BENGKULU,KBRN: Ketua PWI Pusat Atal S Depari mengatakan, pers tidak bisa hanya sekedar mengkritik tanpa memberi input terhadap kebijakan pemerintah. Kritik pers itu, kata Atal Depari, juga harus konstruktif atau membangun.

Penegasan itu disampaikan Atal Depari saat memberi sambutan sebelum melantik Pengurus PWI Provinsi Bengkulu periode 2021-2026 di Balai Raya Semarak Bengkulu, Minggu (26/09) siang. Hadir dalam acara itu Ketua Umum Kadin, Arsjad Rasjid, staf ahli Menteri Investasi/BKPM RI, Gubernur Rohidin Mersyah, dan Kapolda Bengkulu Irjen Pol Guntur Setyanto. 

Atal menambahkan, pers dan pemerintah itu adalah mitra kerja. Tanpa pemerintah, kata dia, pers (media) itu tidak ada isinya. Sebab sebagian besar berita pers itu adalah pengumuman pemerintah tentang hasil kerjanya, tentang pembangunan.

"Saya menaruh harapan besar kepada PWI Bengkulu bisa berkolaborasi dengan pemerintah. Itu harus. Sejak lahir, pers itu harus bermitra dengan pemerintah. Sebab kalau nggak ada pemerintah, nggak ada isinya pers itu. Semua isi berita pers itu adalah pengumuman dari pemerintah tentang pembangunan yang dilaksanakan," paparnya.

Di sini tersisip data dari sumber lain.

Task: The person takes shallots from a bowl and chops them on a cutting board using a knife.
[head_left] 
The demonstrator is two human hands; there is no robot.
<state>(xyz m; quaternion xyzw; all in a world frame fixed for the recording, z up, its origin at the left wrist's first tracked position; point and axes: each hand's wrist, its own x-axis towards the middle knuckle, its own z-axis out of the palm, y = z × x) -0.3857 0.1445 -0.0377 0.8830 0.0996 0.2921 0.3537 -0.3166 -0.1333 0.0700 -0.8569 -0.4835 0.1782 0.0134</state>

Lebih lanjut Atal mengingatkan para wartawan harus profesional dan terus belajar meningkatkan kemampuan dan kompetensinya agar mampu mengemban misi dan tugas pers. Sebab tanpa mau terus belajar, wartawan dan pers akan kalah dengan media sosial yang makin ramai akhir-akhir ini. Apalagi sejak dilanda pandemi Covid-19, kata Atal, industri pers juga kena imbas. Bahkan ada yang kolaps.

"Sekarang nggak ada perusahaan pers yang luar biasa. Semua sudah sama saja. Kadang saya pikir, apakah wartawan masih diperlukan di era media sosial saat ini. Kalau pers tidak profesional dan bernas, maka pers akan digantikan media sosial," cetus Depari.

Menurut Atal Depari, dengan perkembangan media sosial hari ini, tidak menutup kemungkinan di masa mendatang media sosial akan menjadi forum yang tak terkendali. Bahkan tahun depan, kata Atal, media sosial bisa menjadi ruang yang memelihara kebencian dan berita bohong atau hoax.

Karena itu lah, kata Atal, saat ini sedang disiapkan aturan perundang-undangan untuk menyikapi media sosial atau dia sebut UU tentang Medsos. Di HPN yang akan datang, kata Atal, harusnya ada UU Medsos, kalau tidak bisa makin liar dan tak terkendali medsos ini. Tahun depan dengan kecepatan internet saat ini, medsos akan menjadi forum yang memelihara kebencian.

Gubernur Bengkulu Rohidin Mersyah menyambut baik jika PWI dan Pemerintah daerah dapat berkolaborasi. Ia mengatakan, banyaknya tamu undangan yang menghadiri pelantikan pengurus PWI Bengkulu adalah sinyal betapa besarnya harapan masyarakat Bengkulu kepada PWI dan pers.

Karena itu, ia berharap pengurus PWI yang baru dilantik merupakan orang-orang yang berdedikasi dan punya kompetensi sehingga bisa bekerja dengan baik. Rohidin juga berharap pers di Bengkulu bisa memberi kritik terhadap dirinya selaku pemegang otoritas pemerintah di Bengkulu. Namun ia minta kritiknya karena kepedulian, bukan atas dasar kebencian.